▶ _How to complete this task_: Restate the entries below exactly, and keep all images out of the answer.

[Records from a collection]
..........

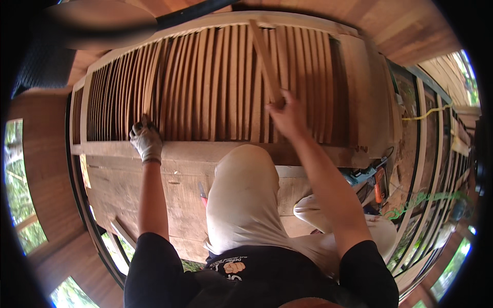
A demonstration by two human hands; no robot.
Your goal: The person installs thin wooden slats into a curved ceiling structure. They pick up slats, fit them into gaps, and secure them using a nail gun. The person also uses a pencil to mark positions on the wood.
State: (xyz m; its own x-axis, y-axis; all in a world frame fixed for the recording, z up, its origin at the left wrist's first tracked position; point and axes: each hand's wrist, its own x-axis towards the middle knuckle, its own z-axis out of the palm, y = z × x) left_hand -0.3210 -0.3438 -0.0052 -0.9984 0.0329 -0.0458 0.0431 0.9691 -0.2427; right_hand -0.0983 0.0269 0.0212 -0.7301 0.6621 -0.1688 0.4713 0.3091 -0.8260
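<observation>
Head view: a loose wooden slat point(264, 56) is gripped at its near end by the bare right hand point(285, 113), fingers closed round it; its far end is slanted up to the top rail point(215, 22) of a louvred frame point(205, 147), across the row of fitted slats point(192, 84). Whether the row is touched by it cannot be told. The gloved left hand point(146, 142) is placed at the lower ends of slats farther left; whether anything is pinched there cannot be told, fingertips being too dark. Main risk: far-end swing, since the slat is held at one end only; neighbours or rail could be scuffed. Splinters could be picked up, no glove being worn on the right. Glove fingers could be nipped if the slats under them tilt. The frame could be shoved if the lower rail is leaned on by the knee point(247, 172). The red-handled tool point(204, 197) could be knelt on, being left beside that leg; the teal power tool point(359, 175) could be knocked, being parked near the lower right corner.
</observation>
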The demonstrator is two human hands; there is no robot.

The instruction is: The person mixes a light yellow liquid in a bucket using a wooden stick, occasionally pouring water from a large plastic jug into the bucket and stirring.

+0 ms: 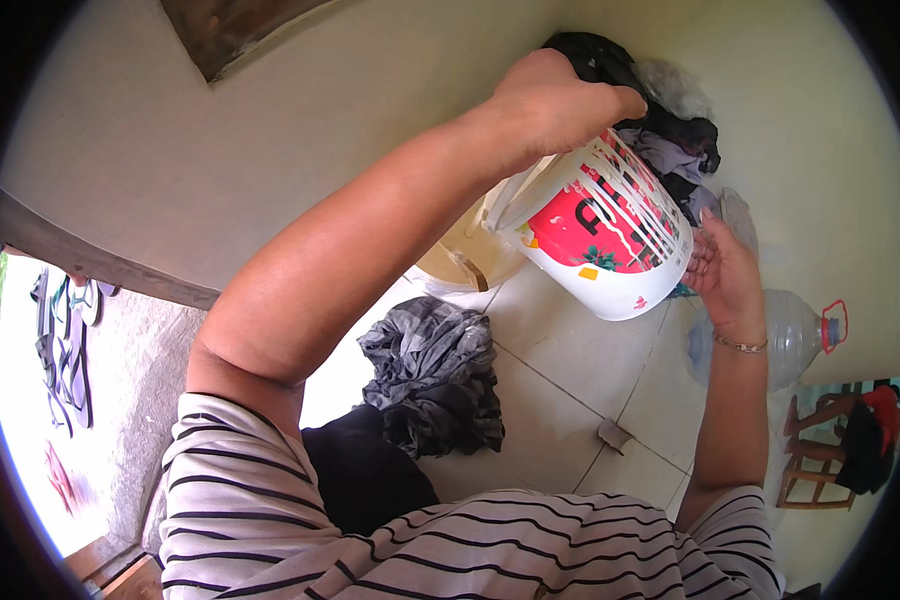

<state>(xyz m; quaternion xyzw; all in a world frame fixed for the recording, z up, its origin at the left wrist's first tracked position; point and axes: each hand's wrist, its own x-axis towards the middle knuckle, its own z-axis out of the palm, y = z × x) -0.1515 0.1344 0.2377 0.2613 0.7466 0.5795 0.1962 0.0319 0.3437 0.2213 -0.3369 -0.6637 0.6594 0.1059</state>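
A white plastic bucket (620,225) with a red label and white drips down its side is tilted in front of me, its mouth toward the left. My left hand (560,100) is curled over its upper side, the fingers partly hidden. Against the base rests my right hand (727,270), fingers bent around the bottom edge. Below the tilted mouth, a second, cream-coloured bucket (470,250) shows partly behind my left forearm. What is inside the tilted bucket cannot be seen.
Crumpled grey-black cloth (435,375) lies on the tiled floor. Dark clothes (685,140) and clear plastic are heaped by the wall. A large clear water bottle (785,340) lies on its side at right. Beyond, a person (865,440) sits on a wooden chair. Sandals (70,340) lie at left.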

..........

▶ _Solution to the exercise_:
A demonstration by two human hands; no robot.
Your goal: The person installs thin wooden slats into a curved ceiling structure. They pick up slats, fit them into gaps, and secure them using a nail gun. The person also uses a pencil to mark positions on the wood.
State: (xyz m; its own x-axis, y-axis; all in a world frame fixed for the recording, z up, its origin at the left wrist's first tracked position; point and axes: each hand's wrist, its own x-axis towards the middle knuckle, its own z-axis out of the palm, y = z × x) left_hand -0.3210 -0.3438 -0.0052 -0.9984 0.0329 -0.0458 0.0431 0.9691 -0.2427; right_hand -0.0983 0.0269 0.0212 -0.7301 0.6621 -0.1688 0.4713 0.3091 -0.8260
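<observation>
Head view: a loose wooden slat point(264, 56) is gripped at its near end by the bare right hand point(285, 113), fingers closed round it; its far end is slanted up to the top rail point(215, 22) of a louvred frame point(205, 147), across the row of fitted slats point(192, 84). Whether the row is touched by it cannot be told. The gloved left hand point(146, 142) is placed at the lower ends of slats farther left; whether anything is pinched there cannot be told, fingertips being too dark. Main risk: far-end swing, since the slat is held at one end only; neighbours or rail could be scuffed. Splinters could be picked up, no glove being worn on the right. Glove fingers could be nipped if the slats under them tilt. The frame could be shoved if the lower rail is leaned on by the knee point(247, 172). The red-handled tool point(204, 197) could be knelt on, being left beside that leg; the teal power tool point(359, 175) could be knocked, being parked near the lower right corner.
</observation>
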The demonstrator is two human hands; there is no robot.

The instruction is: The person mixes a light yellow liquid in a bucket using a wooden stick, occasionally pouring water from a large plastic jug into the bucket and stirring.

+0 ms: 

<state>(xyz m; quaternion xyzw; all in a world frame fixed for the recording, z up, its origin at the left wrist's first tracked position; point and axes: each hand's wrist, its own x-axis towards the middle knuckle, its own z-axis out of the palm, y = z × x) -0.1515 0.1344 0.2377 0.2613 0.7466 0.5795 0.1962 0.0319 0.3437 0.2213 -0.3369 -0.6637 0.6594 0.1059</state>
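A white plastic bucket (620,225) with a red label and white drips down its side is tilted in front of me, its mouth toward the left. My left hand (560,100) is curled over its upper side, the fingers partly hidden. Against the base rests my right hand (727,270), fingers bent around the bottom edge. Below the tilted mouth, a second, cream-coloured bucket (470,250) shows partly behind my left forearm. What is inside the tilted bucket cannot be seen.
Crumpled grey-black cloth (435,375) lies on the tiled floor. Dark clothes (685,140) and clear plastic are heaped by the wall. A large clear water bottle (785,340) lies on its side at right. Beyond, a person (865,440) sits on a wooden chair. Sandals (70,340) lie at left.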

The exercise has nothing more to it.